The presence of the amino acid 83 mutation increases the MIC value of fluoroquinolones. All fluoroquinolone-resistant isolates had a mutation at the amino acid 83 site in GyrA (Additional file 1: Table S1), and the site-directed mutants with an amino acid 83 mutation showed an 8- to 16-fold increase in MIC values. These results indicate that the amino acid 83 mutation in GyrA is critical to confer fluoroquinolone resistance to R. anatipestifer. This finding is consistent with previous research results [32, 33]. There are two mutant types at the amino acid 83 position in GyrA, Ser83Arg and Ser83Ile. Previous reports suggest that the mutation type Ser83Ile provides more resistance to FQs than Ser83Arg [29]. However, we found that several strains containing the Ser83Arg mutation type have FQ MICs ranging from 64 to 128 μg/mL. Both Ser83Ile and Ser83Arg can confer low-level or high-level resistance to strains, and Ser83Arg can also confer sensitivity to strains. The same type of mutation also has a variety of base substitution methods. The Ser83Ile group contains AGC-ATC and AGC-ATT mutations, while the Ser83Arg group contains AGC-AGA and AGC-CGC mutations. The same mutant types with different base substitutions had difference in resistance to FQs. For strains with Ser83Arg, some of which had the AGC-AGA base substitution type, the MICs of FQs were 4 μg/mL or less; the strains in which the base substitution type was AGC-CGC had MIC values of FQs greater than or equal to 8 μg/mL. The reason for this phenomenon remains to be explored.

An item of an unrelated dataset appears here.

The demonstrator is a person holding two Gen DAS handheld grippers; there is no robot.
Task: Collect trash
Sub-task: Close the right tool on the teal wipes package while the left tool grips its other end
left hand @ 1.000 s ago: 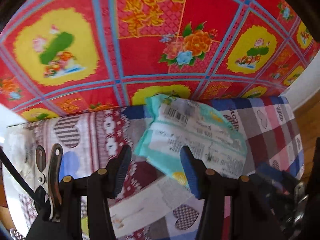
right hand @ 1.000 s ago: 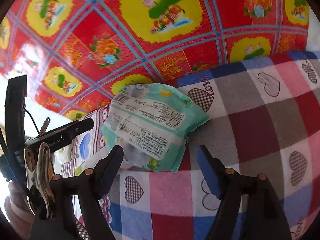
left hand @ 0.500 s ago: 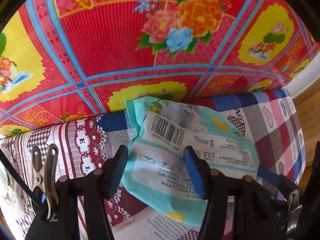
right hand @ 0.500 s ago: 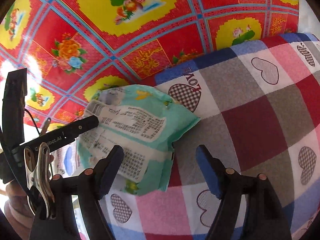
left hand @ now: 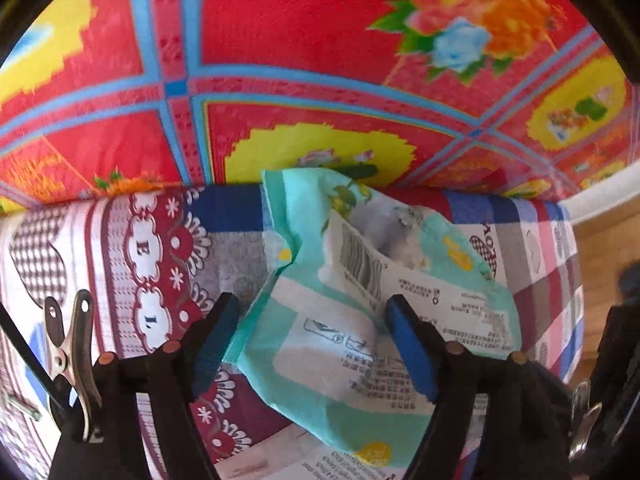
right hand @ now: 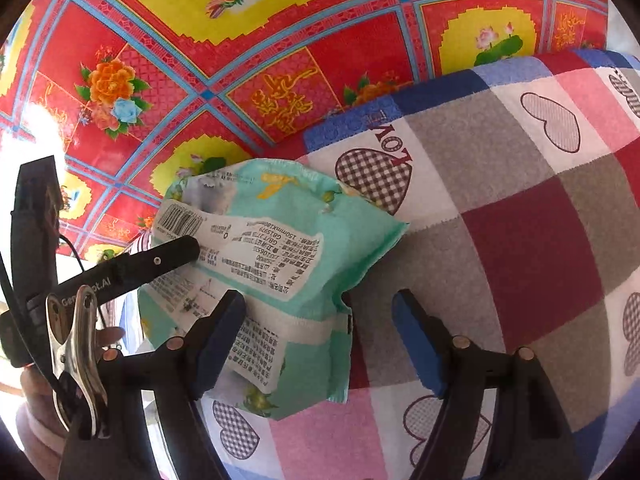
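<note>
Now the teal wrapper (left hand: 352, 312) lies between the left tool's (left hand: 312, 344) spread fingers.

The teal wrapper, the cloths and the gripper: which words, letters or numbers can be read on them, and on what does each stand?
"LOVE", seen upside down: checked cloth, beside a heart.
"E", "L": patterned cloth, in white medallions.
"Gen...ot.AI", partly hidden: left gripper.
Barcode and fine print: teal wrapper, too small to read.
Gold characters: red floral cloth, illegible to me.

A heart-patterned patchwork cloth (right hand: 520, 240) is spread over the bed; a crumpled teal wrapper (right hand: 288, 264) is laid on it.
</note>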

It is strange that while more than 90% of R. anatipestifer strains have high-frequency mutations in parC and parE, these mutations have no significant effect on fluoroquinolone resistance. Perhaps these types of high-frequency mutations are highly adaptive to the evolution of the strain [12, 34]; however, the exact significance of these mutations remains to be explored. Interestingly, although these high-frequency mutations have no significant effect on fluoroquinolone resistance, they all increase the resistance of strains to beta-lactams. This result is consistent with previous reports. The reason for the change in the sensitivity to nonquinolones is probably due to altered patterns of supercoiling and hence global expression of stress response pathways [20, 22].

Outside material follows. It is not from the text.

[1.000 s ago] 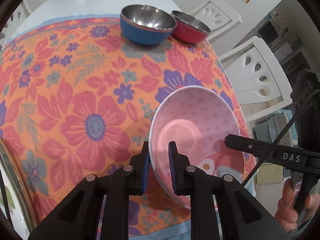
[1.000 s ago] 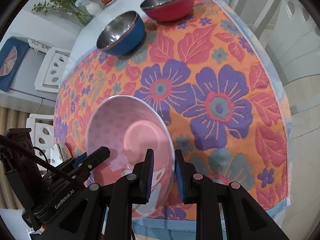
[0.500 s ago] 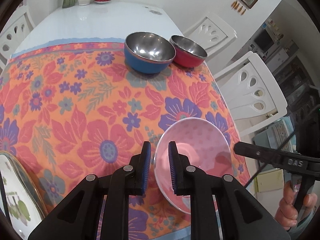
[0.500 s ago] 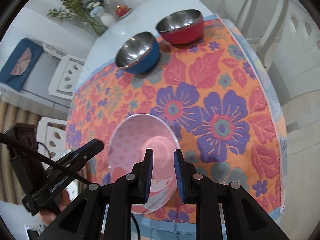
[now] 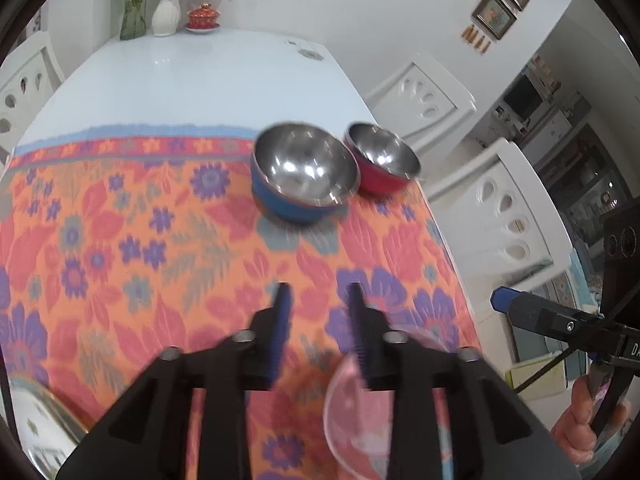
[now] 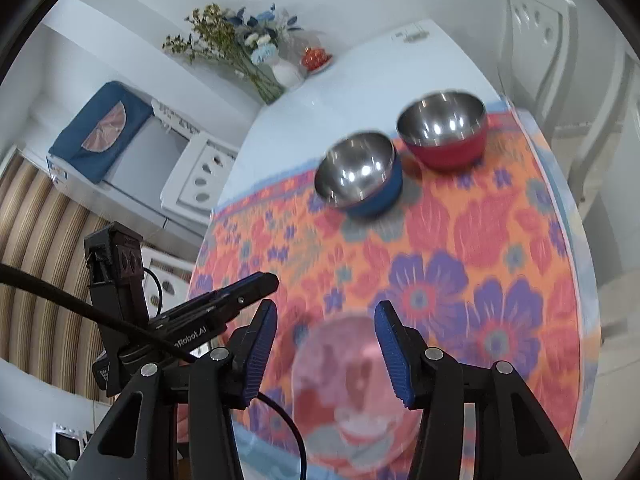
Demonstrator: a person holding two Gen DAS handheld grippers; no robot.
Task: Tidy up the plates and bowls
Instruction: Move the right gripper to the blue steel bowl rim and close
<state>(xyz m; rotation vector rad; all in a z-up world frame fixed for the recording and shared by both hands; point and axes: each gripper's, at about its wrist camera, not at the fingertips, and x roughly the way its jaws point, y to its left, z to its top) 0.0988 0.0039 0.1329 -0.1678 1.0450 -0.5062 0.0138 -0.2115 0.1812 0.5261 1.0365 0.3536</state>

The RCAD0133 strain has 22 mutations, including all high-frequency mutations; however, this strain has a low level of resistance to fluoroquinolone drugs. These results suggest that not all mutations confer resistance to fluoroquinolones [35] and that the number of mutations is not related to the level of fluoroquinolone resistance.

The substitutions Asp87His in GyrA and Arg120Glu in ParC, which might be associated with fluoroquinolone resistance, were reported by Sun et al. [5]. Additionally, Zhang et al. [29] suggested that Gly81Asp in GyrA might play a sufficient role in enrofloxacin resistance. However, none of these three mutation sites were detected in this test. The Glu202Asn mutation in GyrA [29] and mutations at positions 357 and 358 in ParE, which may increase the resistance of RA to fluoroquinolones, were reported. These mutation sites are consistent with the detected mutations in this study, but the MIC results for the site-directed mutants showed that amino acids 357 and 358 had no significant effect on fluoroquinolone resistance. ATCC parC (Val799Ala, Ile811Val) grew significantly better than ATCC parC (Ile811Val) in the same media conditions (Fig. 1). This phenomenon may be due to the generation of compensatory mutations that increase the adaptability of the strain [36].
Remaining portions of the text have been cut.